───── Raw data

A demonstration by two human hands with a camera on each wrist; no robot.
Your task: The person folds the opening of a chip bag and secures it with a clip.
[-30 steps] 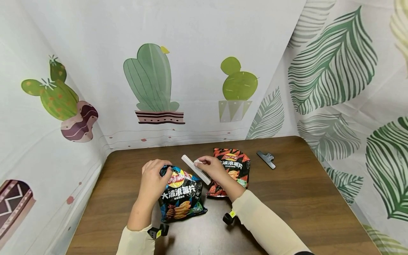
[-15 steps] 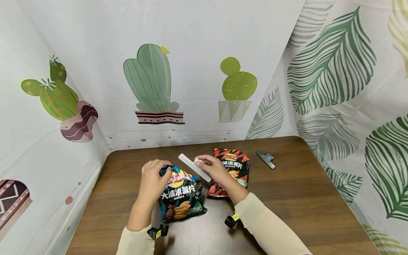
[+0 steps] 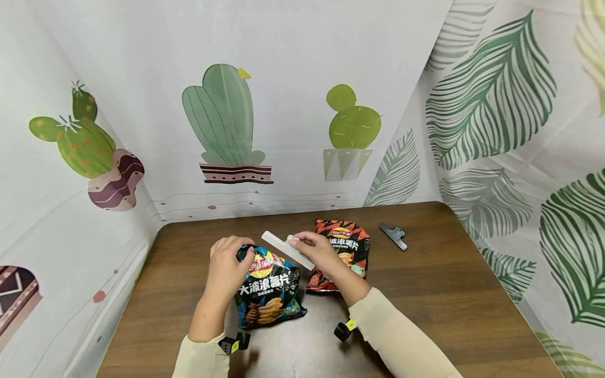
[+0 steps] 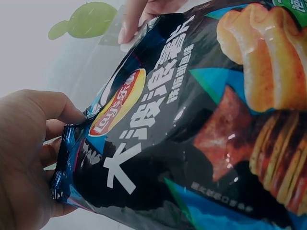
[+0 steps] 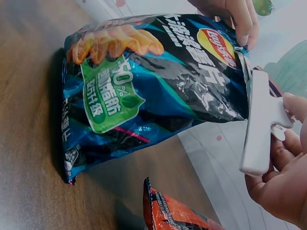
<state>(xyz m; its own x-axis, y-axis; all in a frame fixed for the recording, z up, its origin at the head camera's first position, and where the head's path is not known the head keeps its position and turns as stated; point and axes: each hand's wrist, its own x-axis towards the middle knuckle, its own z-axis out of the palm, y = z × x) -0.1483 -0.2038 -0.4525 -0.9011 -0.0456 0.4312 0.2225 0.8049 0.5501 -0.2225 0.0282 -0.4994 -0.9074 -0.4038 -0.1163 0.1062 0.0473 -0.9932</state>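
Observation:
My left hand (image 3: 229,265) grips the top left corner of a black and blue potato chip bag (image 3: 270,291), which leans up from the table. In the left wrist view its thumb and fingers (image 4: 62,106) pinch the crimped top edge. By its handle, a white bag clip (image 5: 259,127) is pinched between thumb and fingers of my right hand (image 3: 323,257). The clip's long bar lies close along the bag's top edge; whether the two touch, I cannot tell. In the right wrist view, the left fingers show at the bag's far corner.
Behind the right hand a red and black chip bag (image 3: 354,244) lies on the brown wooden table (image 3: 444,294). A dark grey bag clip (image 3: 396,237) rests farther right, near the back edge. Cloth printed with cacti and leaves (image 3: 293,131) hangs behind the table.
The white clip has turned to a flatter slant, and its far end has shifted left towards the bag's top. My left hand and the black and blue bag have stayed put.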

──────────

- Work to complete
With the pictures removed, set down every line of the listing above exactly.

- Answer space
A demonstration by two human hands with a camera on each wrist; no robot.
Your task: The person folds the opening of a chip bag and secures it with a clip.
[-30 steps] 
[-15 steps] 
[+0 steps] 
[+0 steps] 
[+0 steps] 
<state>(xyz m; its own x-axis, y-axis; all in a frame fixed for the recording, z up, its origin at the head camera's first position, and where the head's path is not known the head keeps its position and turns as stated; point and axes: each hand's wrist, its own x-axis towards the middle knuckle, its own z-axis out of the palm, y = z × x) -0.1483 -0.2038 -0.4525 -0.9011 -0.0456 0.4312 0.2225 0.8049 0.5501 -0.2225 0.0282 -0.4994 -0.9074 -0.4038 -0.1163 0.1062 0.0473 -0.9932</state>
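Observation:
My left hand (image 3: 229,265) grips the top left corner of a black and blue potato chip bag (image 3: 270,291), which leans up from the table. In the left wrist view its thumb and fingers (image 4: 62,106) pinch the crimped top edge. By its handle, a white bag clip (image 5: 259,127) is pinched between thumb and fingers of my right hand (image 3: 323,257). The clip's long bar lies close along the bag's top edge; whether the two touch, I cannot tell. In the right wrist view, the left fingers show at the bag's far corner.
Behind the right hand a red and black chip bag (image 3: 354,244) lies on the brown wooden table (image 3: 444,294). A dark grey bag clip (image 3: 396,237) rests farther right, near the back edge. Cloth printed with cacti and leaves (image 3: 293,131) hangs behind the table.
The white clip has turned to a flatter slant, and its far end has shifted left towards the bag's top. My left hand and the black and blue bag have stayed put.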

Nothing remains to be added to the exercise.